Why I read them: A few weeks ago I was on a long-ish drive, and I was thinking the way I do. There's this billboard near my house that had a Spanner ad on it for a while, and in the ad the model was wearing a leopard-spotted skirt. The background was white, with black rosettes with blue in the middle. I was thinking of stealing the colourway for "Leopard print cardi" from Knit.1 Fall 2007. So then I was thinking, it needed a better name. I chose "water leopard". And a story idea was born.
At around the same time, one of my coworkers told a couple of stories about his life when he was a little kid in Vietnam. It blew me away that someone who had been a boat person was now leading a normal middle-class life... I guess I had a failure of imagination and somehow thought that once a boat person, always a boat person. My bad. So the water leopard story had to take place in that sort of place. To get a feel, I got some library books.
Bookmark: Library receipts ("Children of the Dragon" was pretty short and aimed at a younger audience, so I read it in a sitting).

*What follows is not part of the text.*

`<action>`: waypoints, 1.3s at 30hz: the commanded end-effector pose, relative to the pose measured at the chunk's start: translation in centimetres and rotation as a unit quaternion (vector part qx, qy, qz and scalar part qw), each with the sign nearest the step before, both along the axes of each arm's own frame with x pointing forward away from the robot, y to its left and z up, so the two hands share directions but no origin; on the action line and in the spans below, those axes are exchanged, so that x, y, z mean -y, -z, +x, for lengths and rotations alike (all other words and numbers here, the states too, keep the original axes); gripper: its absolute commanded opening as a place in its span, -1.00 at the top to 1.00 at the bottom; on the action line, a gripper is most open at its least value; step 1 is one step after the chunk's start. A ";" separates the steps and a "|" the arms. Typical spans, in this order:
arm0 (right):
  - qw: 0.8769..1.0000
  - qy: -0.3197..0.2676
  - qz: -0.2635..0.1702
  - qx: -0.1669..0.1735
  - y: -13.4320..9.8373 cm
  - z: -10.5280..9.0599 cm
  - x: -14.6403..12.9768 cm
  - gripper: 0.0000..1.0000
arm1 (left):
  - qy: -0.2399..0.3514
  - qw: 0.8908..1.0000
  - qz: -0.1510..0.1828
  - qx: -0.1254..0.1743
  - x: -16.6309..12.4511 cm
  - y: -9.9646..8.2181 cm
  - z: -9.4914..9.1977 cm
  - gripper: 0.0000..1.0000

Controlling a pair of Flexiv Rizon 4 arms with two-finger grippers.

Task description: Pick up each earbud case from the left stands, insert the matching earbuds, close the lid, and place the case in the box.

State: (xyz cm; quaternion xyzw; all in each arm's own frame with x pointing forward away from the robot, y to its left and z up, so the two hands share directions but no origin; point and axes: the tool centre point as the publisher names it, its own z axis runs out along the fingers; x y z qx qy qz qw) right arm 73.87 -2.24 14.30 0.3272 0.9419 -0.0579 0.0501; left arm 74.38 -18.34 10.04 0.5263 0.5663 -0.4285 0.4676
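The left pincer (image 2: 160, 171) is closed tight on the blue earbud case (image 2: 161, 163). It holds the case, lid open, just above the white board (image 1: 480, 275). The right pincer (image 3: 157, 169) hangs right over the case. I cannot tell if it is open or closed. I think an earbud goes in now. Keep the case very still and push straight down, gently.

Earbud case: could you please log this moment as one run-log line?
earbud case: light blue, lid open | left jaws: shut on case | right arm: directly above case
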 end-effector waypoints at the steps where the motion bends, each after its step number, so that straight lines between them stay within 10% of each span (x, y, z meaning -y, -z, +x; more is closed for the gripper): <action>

Tastes like chicken: One thing that surprised me was the story of the Spiral Palace, because it made me think of Spiral Castle in "The Book of Three", and so much other Celtic mythology.
Things I liked: Both books had the story of why there are monsoons, and that was especially neat, because I got to read the second one with a certain amount of acculturation to the tale. When that happens, it makes me happy.
There were tragic endings, which I don't associate so much with western/European fairy tales, at least the Disney-fied ones I was brought up with. There were divided loyalties that could not be reconciled, and, as mentioned in the introduction to "the Dragon Prince", rather than good-vs-evil, more of a progression (the Magic Gate, where a swordsman leaves his master all innocent, and doesn't realize as he becomes one of the demons he's fighting against, until he tries to go back to his master).
Not so Much: In "The Dragon Prince" especially, some of the stories seemed to have a jarring structure. The story would start at a moment of tension, and then wander backwards, and then backwards again to explain how everyone had gotten there, and then skip forward. I wonder if Vietnamese has different tenses than English and this was a failure of translation, or if that's a natural story structure for their culture.
I'd love to see some of these stories fleshed out, the way those Terry Windham-driven series did, into novels.
Lesson: Monsoons, more rivers than roads, different trees, different fruit, how to grow rice...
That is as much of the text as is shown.